Expanding on the point, Landry called for "cultural authenticity" in city planning--a mindset that reflects and recognizes how diverse communities are growing and evolving (along the Central Corridor, for example), as an alternative to a purely "decorative" approach to improving cities.

If a city considers culture and its representations the "DNA" of authentic city planning, he said, the result can be a community in which everyone feels recognized and welcomed; but if the diverse marks of culture are seen as obstacles to planning, many people will feel excluded. 

Landry also discussed how cities  need to integrate not only engineering (hardware), but also feeling and sensory perception (software) into their plans.
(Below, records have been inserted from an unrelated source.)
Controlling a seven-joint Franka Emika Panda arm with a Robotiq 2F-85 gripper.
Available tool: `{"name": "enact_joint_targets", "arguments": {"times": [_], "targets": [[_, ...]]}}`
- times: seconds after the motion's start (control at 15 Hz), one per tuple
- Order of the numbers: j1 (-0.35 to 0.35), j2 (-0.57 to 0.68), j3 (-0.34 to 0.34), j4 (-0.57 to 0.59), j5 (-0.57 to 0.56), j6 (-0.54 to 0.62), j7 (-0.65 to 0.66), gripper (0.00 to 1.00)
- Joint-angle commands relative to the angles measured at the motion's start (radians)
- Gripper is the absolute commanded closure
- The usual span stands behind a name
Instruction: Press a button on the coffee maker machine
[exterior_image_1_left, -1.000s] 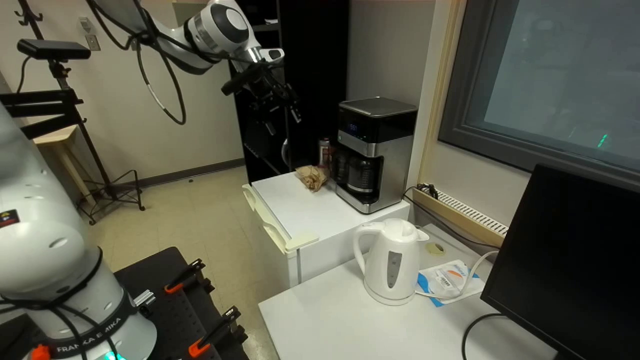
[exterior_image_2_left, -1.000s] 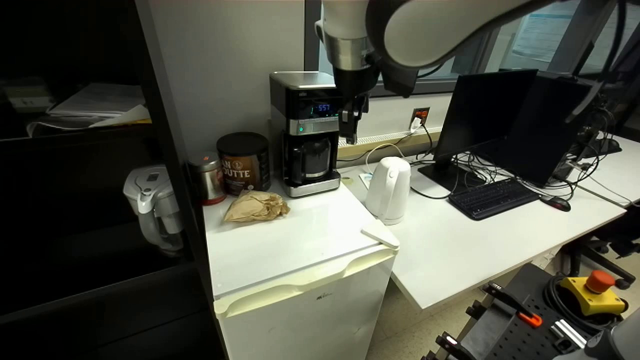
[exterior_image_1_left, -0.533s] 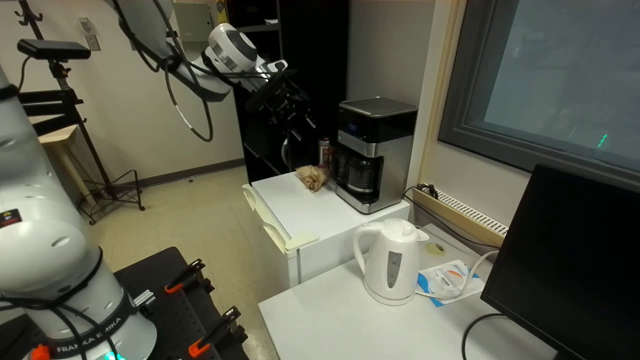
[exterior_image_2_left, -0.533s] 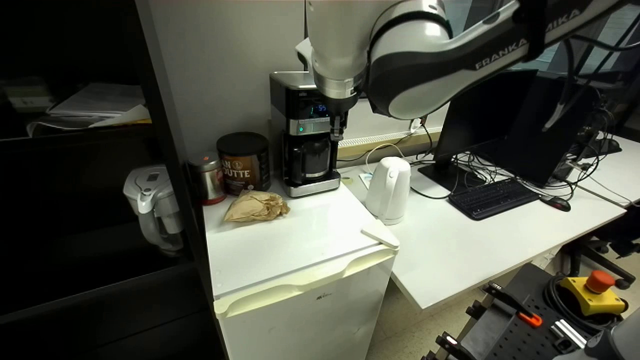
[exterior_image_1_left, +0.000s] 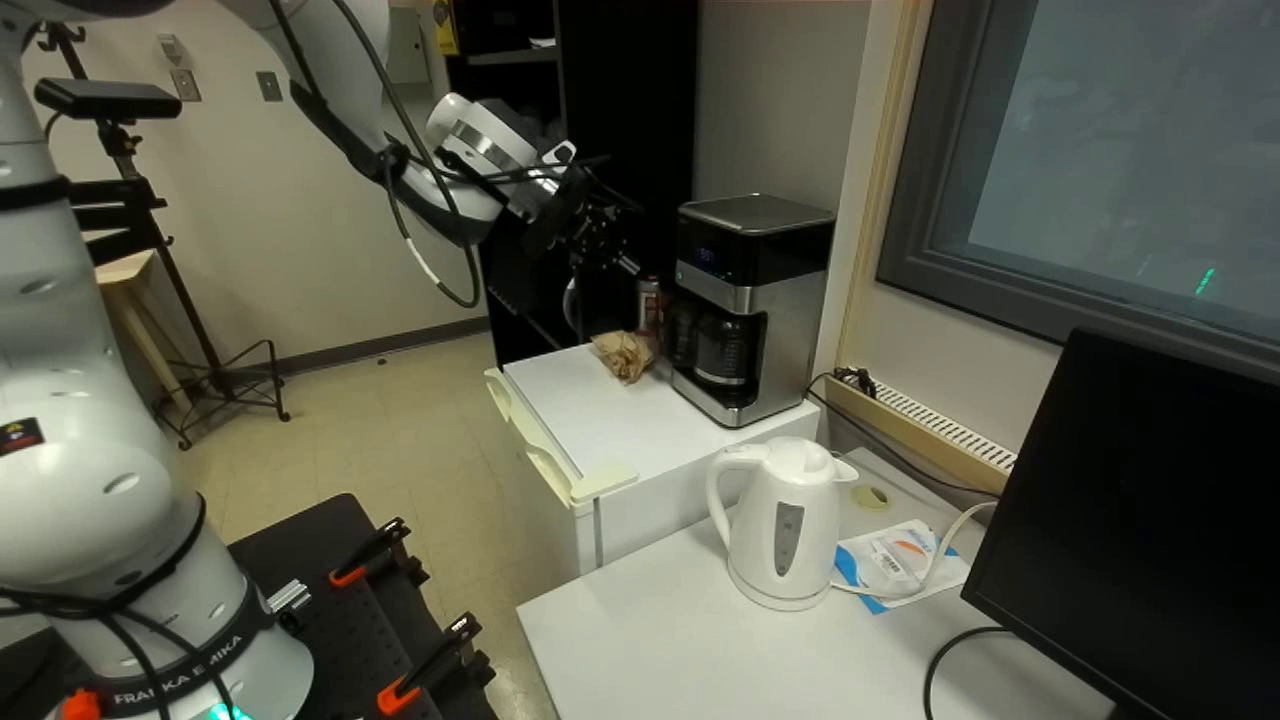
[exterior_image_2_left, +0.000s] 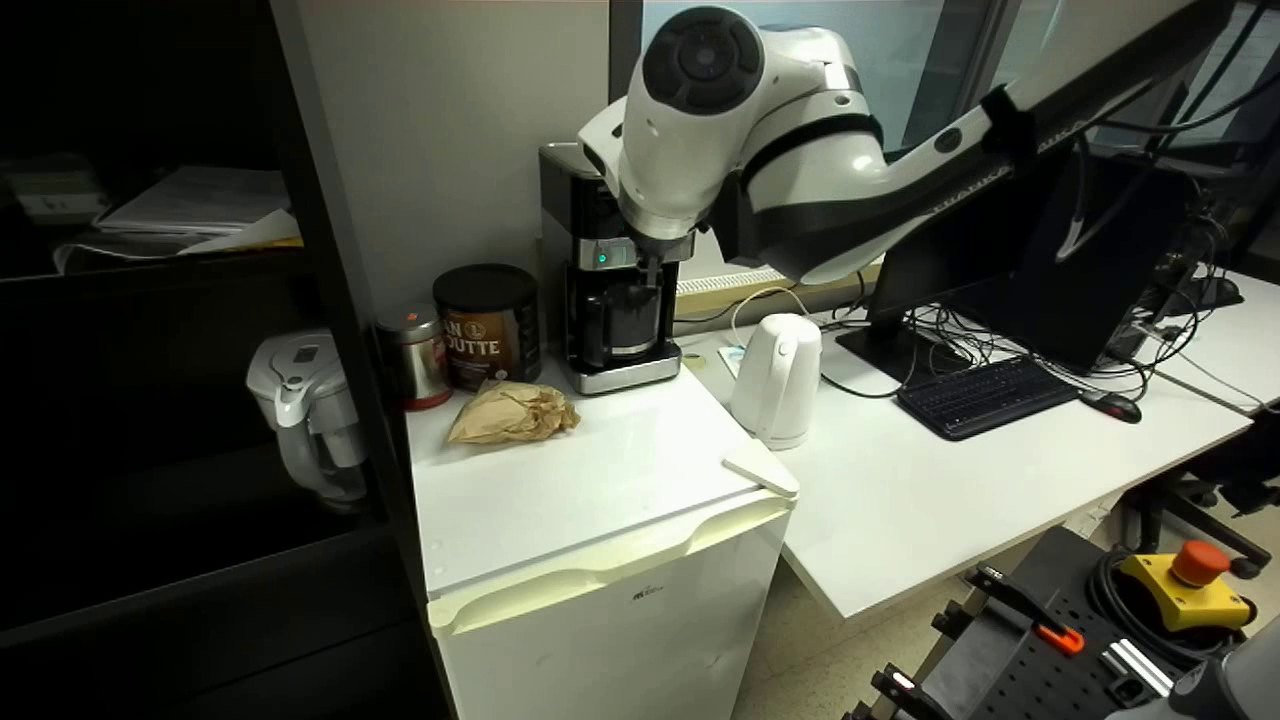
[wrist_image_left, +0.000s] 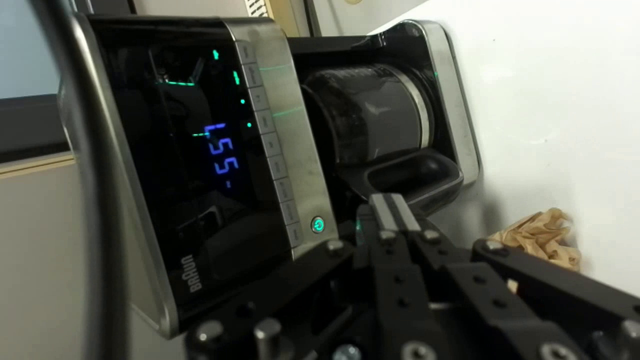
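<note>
Coffee maker machine (exterior_image_1_left: 755, 295) is up on the white mini fridge (exterior_image_2_left: 600, 480), over by the wall (exterior_image_2_left: 450, 150), carafe (wrist_image_left: 380, 115) in place, blue digits (wrist_image_left: 221, 146) lit and a round button (wrist_image_left: 318, 225) glowing green on its front. The gripper (wrist_image_left: 393, 207) is hanging near that front with a gap showing between the two, jaws squeezed together. Next to the machine there's a big brown can (exterior_image_2_left: 487, 328), then a metal canister (exterior_image_2_left: 416, 355), with a crumpled paper bag (exterior_image_2_left: 513, 413) in front of them. White kettle (exterior_image_1_left: 805, 500) is on the desk (exterior_image_2_left: 900, 520) beside the fridge, and a monitor (exterior_image_1_left: 1150, 500) further along.
</note>
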Motion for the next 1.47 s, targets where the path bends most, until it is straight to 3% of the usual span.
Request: {"name": "enact_joint_targets", "arguments": {"times": [0.0, 0.27, 0.47, 1.4], "targets": [[0.022, 0.025, -0.031, 0.003, -0.170, 0.051, 0.176, 1.00], [0.018, 0.052, -0.032, 0.012, -0.325, 0.043, 0.350, 1.00], [0.013, 0.077, -0.031, 0.025, -0.378, 0.030, 0.421, 1.00], [0.006, 0.165, -0.047, 0.130, -0.401, 0.013, 0.515, 1.00]]}}
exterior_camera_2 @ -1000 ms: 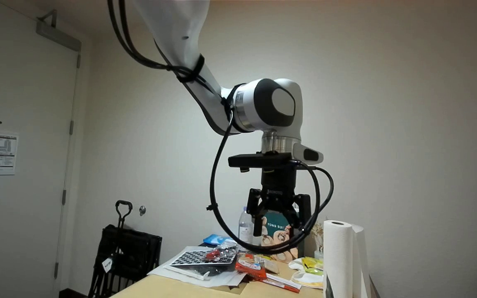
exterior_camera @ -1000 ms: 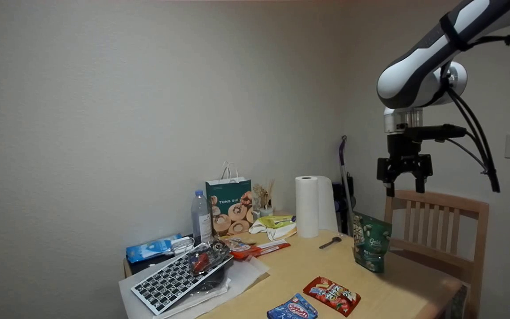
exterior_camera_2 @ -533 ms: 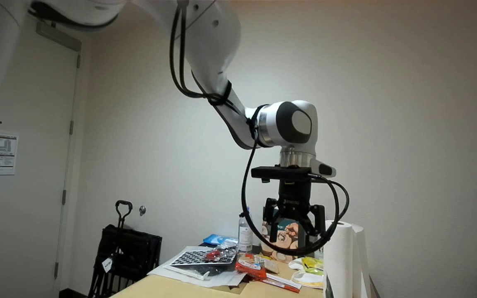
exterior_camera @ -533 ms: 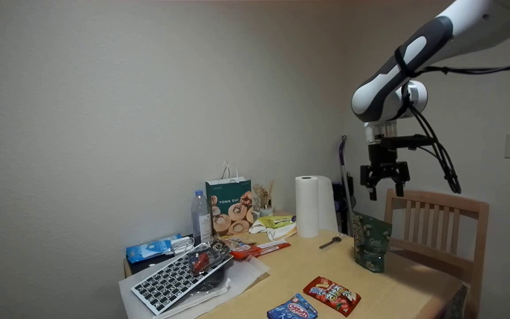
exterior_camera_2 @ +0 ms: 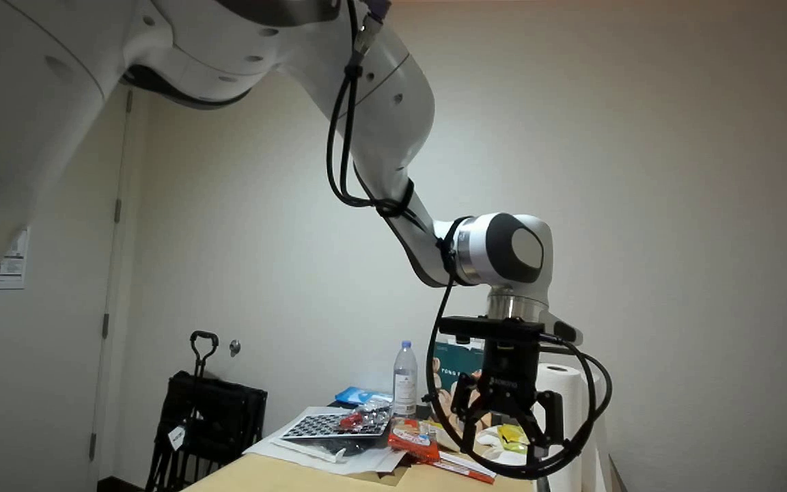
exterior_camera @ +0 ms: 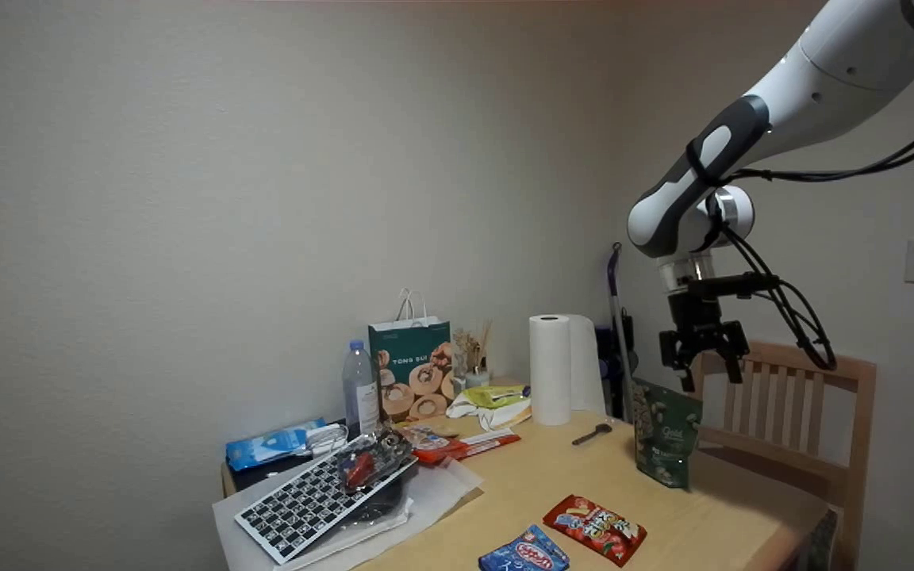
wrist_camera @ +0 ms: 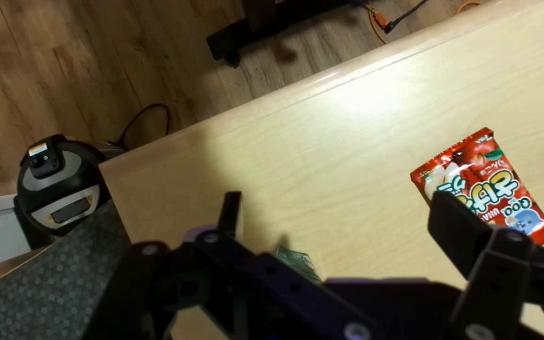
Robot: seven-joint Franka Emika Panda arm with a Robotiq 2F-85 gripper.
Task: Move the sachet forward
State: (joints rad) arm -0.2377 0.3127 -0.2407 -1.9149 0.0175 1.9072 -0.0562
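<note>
- In an exterior view the gripper [exterior_camera: 712, 381] hangs above the table [exterior_camera: 576, 472], its fingers spread wide apart and pointing down at a slight tilt, the grasp released; the wrist view shows wood through the gap
- One fingertip appears just over the top edge of the sachet [exterior_camera: 667, 436]; whether they touch, I cannot tell
- The sachet stands upright on the table, lower than the gripper, its long axis running up and down, top end towards the gripper, marked front facing that exterior camera
- In the wrist view a green part of it shows, the gripper hiding the rest
- The red packet [exterior_camera: 596, 530] lies flat, lower than the gripper, partly behind a finger in the wrist view
</note>
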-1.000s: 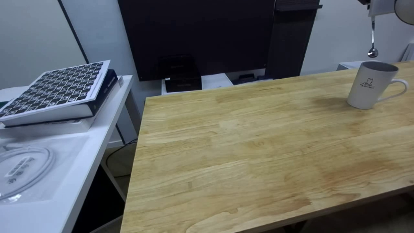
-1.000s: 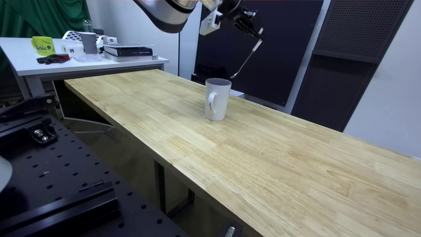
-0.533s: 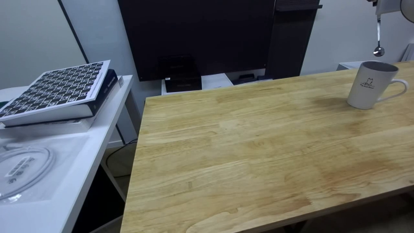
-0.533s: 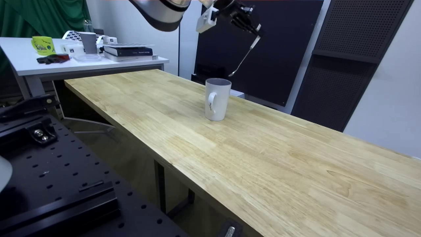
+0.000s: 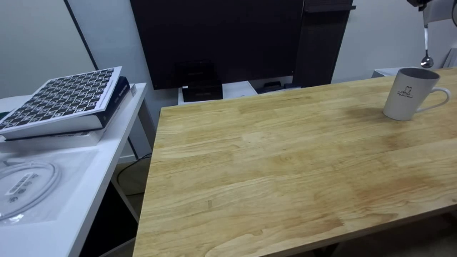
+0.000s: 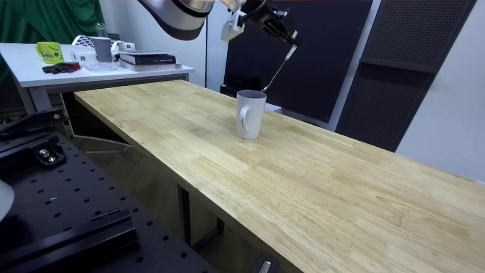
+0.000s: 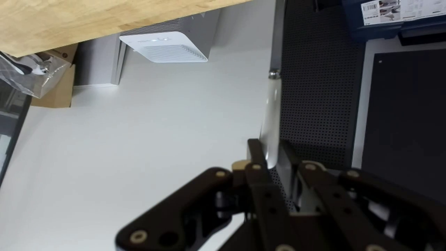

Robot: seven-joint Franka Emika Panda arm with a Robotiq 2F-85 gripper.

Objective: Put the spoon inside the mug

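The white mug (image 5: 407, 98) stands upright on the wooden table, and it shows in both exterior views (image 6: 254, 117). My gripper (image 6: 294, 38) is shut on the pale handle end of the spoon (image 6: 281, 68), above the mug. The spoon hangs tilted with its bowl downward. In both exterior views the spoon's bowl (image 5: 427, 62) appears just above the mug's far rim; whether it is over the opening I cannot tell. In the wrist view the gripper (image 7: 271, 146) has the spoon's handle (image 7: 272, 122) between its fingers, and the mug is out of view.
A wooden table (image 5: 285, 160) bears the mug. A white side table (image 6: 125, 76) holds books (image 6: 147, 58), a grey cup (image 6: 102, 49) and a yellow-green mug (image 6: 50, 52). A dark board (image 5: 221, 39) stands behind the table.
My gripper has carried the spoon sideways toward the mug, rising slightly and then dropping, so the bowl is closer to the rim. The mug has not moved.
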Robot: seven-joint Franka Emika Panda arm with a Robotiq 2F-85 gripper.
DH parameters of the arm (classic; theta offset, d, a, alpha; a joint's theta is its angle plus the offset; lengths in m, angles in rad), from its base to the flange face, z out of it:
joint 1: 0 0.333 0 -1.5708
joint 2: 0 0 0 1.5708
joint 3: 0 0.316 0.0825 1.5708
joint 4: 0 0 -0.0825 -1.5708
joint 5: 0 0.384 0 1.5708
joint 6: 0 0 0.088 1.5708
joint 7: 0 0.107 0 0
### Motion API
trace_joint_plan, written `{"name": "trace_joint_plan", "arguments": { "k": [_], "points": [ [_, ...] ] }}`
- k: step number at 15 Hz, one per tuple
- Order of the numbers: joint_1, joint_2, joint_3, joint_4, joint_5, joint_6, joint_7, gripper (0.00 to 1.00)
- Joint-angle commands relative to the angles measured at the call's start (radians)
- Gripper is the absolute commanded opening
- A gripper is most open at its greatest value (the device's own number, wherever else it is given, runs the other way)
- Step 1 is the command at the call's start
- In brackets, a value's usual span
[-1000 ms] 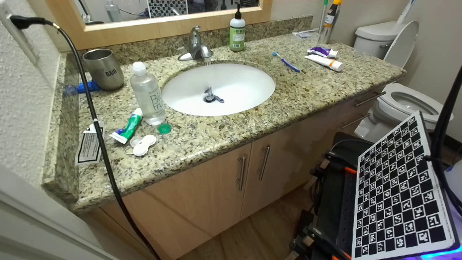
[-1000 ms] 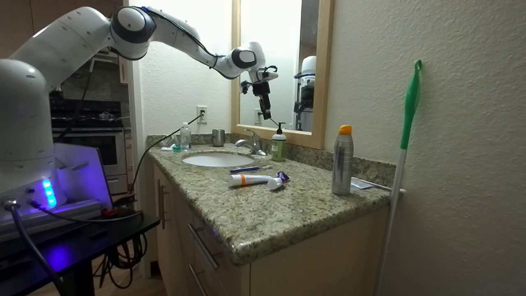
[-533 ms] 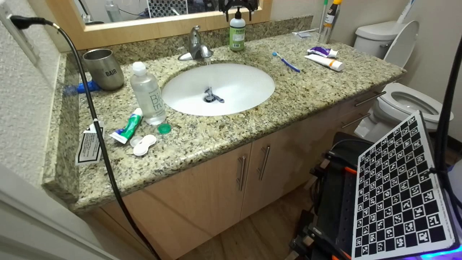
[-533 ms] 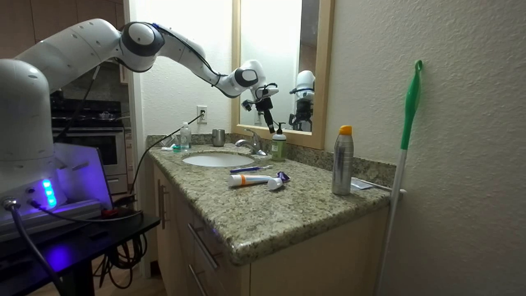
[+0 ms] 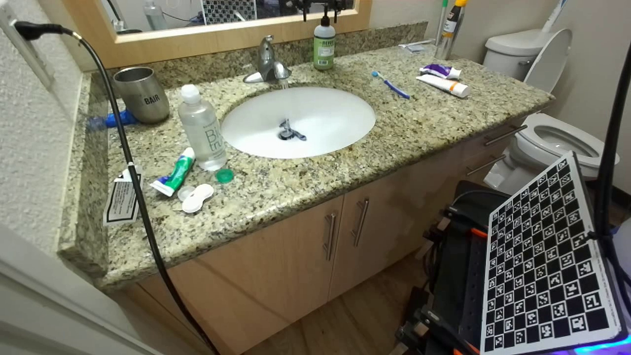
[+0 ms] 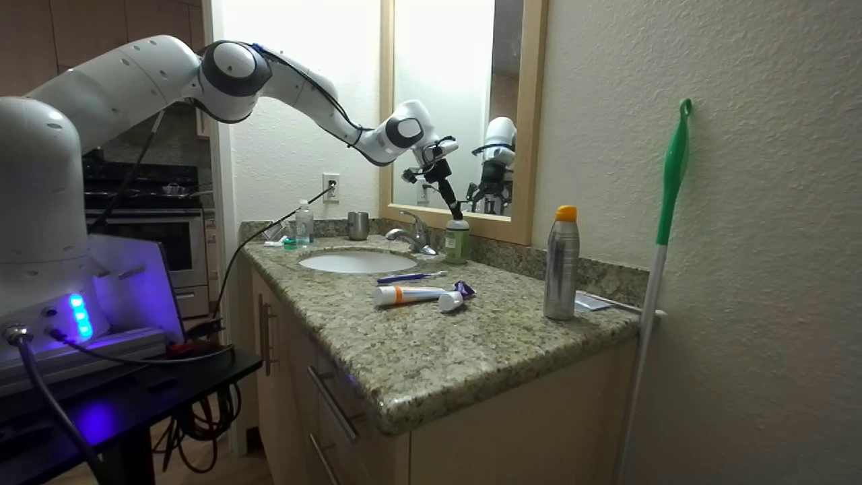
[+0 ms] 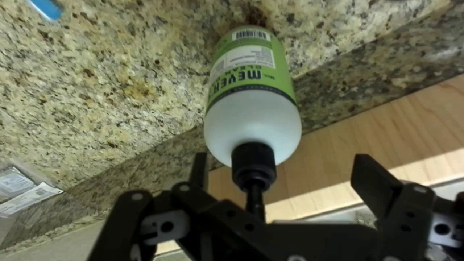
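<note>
A soap bottle [image 7: 252, 108] with a green label, pale shoulder and black pump stands upright on the counter beside the faucet; both exterior views show it too, as the soap bottle [image 5: 324, 47] and soap bottle [image 6: 456, 242]. My gripper [image 7: 281, 161] is open around the pump's height. One finger stands on each side of the black collar, with the pump nearer the left finger [image 7: 199, 170]. The pump's head is hidden behind the gripper's body in the wrist view, so contact there cannot be told. In an exterior view the gripper [image 6: 455, 214] slants down onto the pump top.
The mirror frame [image 6: 465, 225] and backsplash lie close behind the bottle. Water runs from the faucet [image 5: 268, 61] into the sink [image 5: 335, 118]. A toothbrush [image 5: 391, 85], toothpaste tubes [image 5: 443, 85], a clear bottle [image 5: 202, 128], a steel cup [image 5: 141, 95] and a spray can [image 6: 561, 263] stand or lie around.
The arm has come down and toward the mirror. The gripper, first well above the soap bottle, is now at its pump, tilted more toward the wall. The bottle has not moved.
</note>
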Motion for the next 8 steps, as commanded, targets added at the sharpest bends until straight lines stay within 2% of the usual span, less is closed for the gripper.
{"name": "trace_joint_plan", "arguments": {
  "k": [1,5,6,8],
  "points": [
    [0.000,-0.004,-0.001,-0.003,0.000,0.008,0.000,1.00],
    [0.006,0.005,-0.033,0.012,-0.015,-0.022,0.051,1.00],
    [0.000,-0.005,-0.010,-0.005,-0.003,0.004,0.024,1.00],
    [0.000,-0.005,-0.020,-0.005,-0.005,-0.001,0.035,1.00]
  ]
}}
Lastly, he asked the provocative question: Is Minneapolis/ St. Paul a city of projects, or is the project the cities themselves? Both approaches are true Landry asserted. The Central Corridor is a single project, but as a lifeline of the Twin Cities, it contributes in a major way to the whole city-as-project.

A Paradigm Shift

A paradigm shift is underway, he explained. Rather than asking about the value of creativity, good design, culture, and art (which entails justifying their existence), the question has become “What is the cost of not thinking imaginatively about culture, art, sustainability, and design?” Creative city making, then, is an integration of diverse perspectives, including “eco-consciousness," “cultural literacy” (understanding representation), and “healthy urban planning” (how does every planning decision contribute to the health of the planet and the creativity of the city?).

Other questions Landry posed included: How does a community view diversity--as a threat or an opportunity? Is a development enriching from a sensory perspective? In other words, while walking through a neighborhood, do you feel “the environment say yes or no?”

Camille LeFevre's last article for The Line was an account of the appearance of public artist Candy Chang in Minneapolis, in our May 2, 2012 issue.